Below is a **conceptual** proof of the irrationality of square-roots. It shows that this result follows immediately from **unique fractionization** — the uniqueness of the denominator of any reduced fraction — i.e. the least denominator divides every denominator.
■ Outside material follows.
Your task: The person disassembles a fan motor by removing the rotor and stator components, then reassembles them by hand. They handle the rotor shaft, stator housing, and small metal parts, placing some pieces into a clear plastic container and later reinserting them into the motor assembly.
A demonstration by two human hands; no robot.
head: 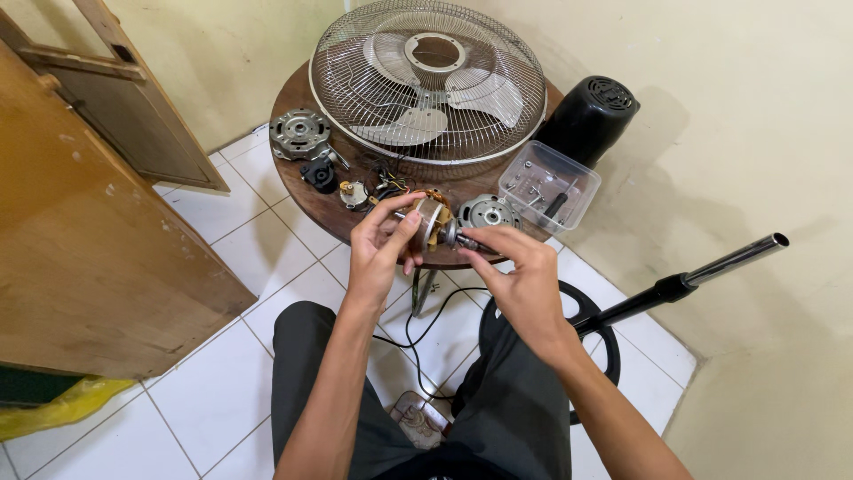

This in turn follows from the key fact that the set of all possible denominators of a fraction is closed under subtraction so comprises an **ideal** of $\,\mathbb Z,\,$ necessarily principal, since $\,\mathbb Z\,$ is a $\rm PID$. But we can eliminate this highbrow language to obtain the following conceptual high-school level proof:

**Theorem** $\ $ Let $\;\rm n\in\mathbb N.\;$ Then $\;\rm r = \sqrt{n}\;$ is integral if rational.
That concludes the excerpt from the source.